Mammographic Density, HRT and Hormonal Activity Genes

Institution: University of Southern California
Investigator(s): Thomas Mack, M.D., M.P.H. -
Award Cycle: 2000 (Cycle VI) Grant #: 6PB-0052 Award: $708,225
Award Type: Request for Applications
Research Priorities
Etiology and Prevention>Prevention and Risk Reduction: ending the danger of breast cancer



Initial Award Abstract (2000)
Currently available risk factors for breast cancer are not very useful for identifying high-risk women on a population basis. Several large epidemiologic studies have suggested that the level of mammographic density is highly associated with breast cancer risk. Evidence suggests that hormones taken as menopausal replacement may influence breast density, however details are lacking. It is also likely that breast density is partly inherited, but again details are lacking. We are now in the process of analyzing data from 1200 pairs of twins to confirm this observation.
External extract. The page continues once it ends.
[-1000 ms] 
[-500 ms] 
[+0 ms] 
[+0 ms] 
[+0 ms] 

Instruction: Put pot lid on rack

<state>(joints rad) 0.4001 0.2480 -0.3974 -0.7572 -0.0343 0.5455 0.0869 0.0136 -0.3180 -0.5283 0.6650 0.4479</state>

While the genes controlling mammographic density have not yet been identified, it is likely that they have something to do with control of estrogen levels. Preliminary evidence suggests 4 genes that might be involved in estrogen metabolism and therefore mammographic density. We are in a unique position to examine these issues because we are completing a study in which we have collected mammograms from 1200 pairs of twins. We now propose to re-contact these twins to determine the exact dose and timing of their hormone replacement therapy (by contacting their physicians), and to collect DNA to assess the relationship between specific genes and mammographic density. We also propose to collect additional mammograms from these individuals to assess the effect of hormone replacement therapy by examining mammograms before and after HRT use.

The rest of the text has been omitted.